10:20 A – 7:15 P, 8:30 P – 1:45 A
cell staining
- remove samples from 40C, place in RT 2x SSCT for first rinse out.
- check staining of control slide on STORM2 TIRF- no staining except in dead cells (should compare to unstained cells)
- check staining of B secondary mediated stain on STORM2 – no staining except in dead cells (should compare to unstained cells)
reasons for failure?
- probes no good / positive control gone bad?
- issue with protocol execution?
- too much NaBrH4 ?
- dead cells suck out too much probe?
- too little secondary?
- try resuspending aliquot of orig probe in hybe buffer. measure conc on nanodrop.
- checked unlabeled cells — yes dead cells are brighter, but nothing compared to labeled cells — so the dead cells do seem to eat probe.
Troubleshooting cell staining
- EtOH precipitating Cy5-short secondary. Resuspend in hybe buffer and try at higher concentration for hybes
- try BX-C primary + secondary labeled (recent stock from Brian).
- try En1 at high conc. (Previously successful on embryos: 8 uL en probe in 40 uL dilution buffer, used 30 uL on coverglass)
- try AATAT with short P1 tail (100 nmol in 100 uL) and Cy5-short secondary
- try AATAT with long P2 tail (30 nmol in 30 uL) + new S2-Cy5 secondary (arrived today)
- try AATAT direct label as positive control
- negative control
Concentrations
- AATAT with short P1 tail (100 nmol in 100 uL) = 1000 pmol per uL. dilute 1:20 in hybe = 50 pmol. use 1 uL of this in 30 uL reaction. (according to nanodrop was only ~2000 ng/uL 137 ng/uL)
- try AATAT with long P2 tail (30 nmol in 30 uL) dilute 1:20 in hybe = 50 pmol. use 1 uL of this in 30 uL reaction.
- reconcentrated short secondary 1: 334 ng/uL = 33 pmol /uL. use 1.7 uL in 30 uL reaction
- S2-Cy5 ~3000 ng/uL = 284 pmol/uL
Probe labeling
- resuspend probe at 100 nmol/100 uL at ethanol precipitate 15 uL (~15 nmol), keep dry.

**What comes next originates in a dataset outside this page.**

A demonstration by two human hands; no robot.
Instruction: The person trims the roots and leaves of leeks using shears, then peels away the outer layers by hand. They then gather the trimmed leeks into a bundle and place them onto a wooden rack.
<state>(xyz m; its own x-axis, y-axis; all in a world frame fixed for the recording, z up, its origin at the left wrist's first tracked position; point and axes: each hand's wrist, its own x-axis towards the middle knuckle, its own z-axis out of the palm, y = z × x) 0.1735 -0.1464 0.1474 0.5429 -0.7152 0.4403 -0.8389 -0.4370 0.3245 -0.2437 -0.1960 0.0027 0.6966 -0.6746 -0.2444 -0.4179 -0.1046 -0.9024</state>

Brian and Fred’s ‘3D’ Fish protocol:
- (Plate cells on polylysine coated coverslips)
- (allow cells ~1hr to attach)
- (Fix cells 10′ in 5% PFA)
- (wash out PFA in PBT)
- Incubate for 10’ in 1X PBS + 0.5% v/v Triton X-100 at RT
- Incubate for 2’ in 1X PBS at RT
- Incubate for 30’ in 1X PBS + 20% v/v glycerol
- Immerse the slide in liquid nitrogen using forceps and allow to freeze completely (~15
seconds) - Allow the slide to thaw face-up on a paper towel
- Repeat steps 8 and 9 two additional times
- Incubate for 1’ in 1X PBS at RT
- Incubate for 5’ in 1X PBS at RT
- Incubate for 5’ in 1X PBS at RT
- Incubate for 5’ in 0.1 M HCl at RT (425 uL of 36% HCl in 50 mL = .1 M)
- Incubate for 1’ in 2X SSC at RT
- Incubate for 1’ in 2X SSC at RT
- Incubate for 1’ in 2X SSC at RT
- Incubate for 35’ in 2X SSC + 50% v/v formamide at RT
- Tap slides dry on a paper towel (never allowing the face of the slide containing the cells
to come into contact with the paper towel) - Create a hybridization cocktail consisting of 12.5 μl of 2X hyb. mix (4X SSCT + 20% w/v
dextran sulfate), 12.5 μl of formamide, and 20-40 pmole of each Oligopaints probe set
per slide. - Add the hybridization cocktail (typically 26-28 μl after adding the probe sets) to a 22×22
cm coverslip, invert the slide onto the coverslip, and seal with rubber cement - Allow the rubber cement to dry for 5’ at RT
- Denature the slides for 3’ at 78°C on a water-immersed heat block
- Hybridize overnight at 42°C in a humidified chamber
- The next day, remove the coverslip and wash for 15’ in 2X SSCT (2X SSC + 0.1% v/v
Tween 20) at 60°C - Incubate in 2X SSCT for 10’ at RT
- Incubate in 0.2X SSC for 10’ at RT
Seminar
- Prof Hans Blom presentation (Royal Inst. Tech in Sweden)
Intro
- single protein detection (~1970?)
- single fluor detect Los Alamos (1990)
receptor clusters
- sodium channels cluster in neurons
- dopamine and NKA receptors co-cluster in head of neural spine but not in other parts of spine or neuron. Observe differences in clustering and differences in inter-cluster difference.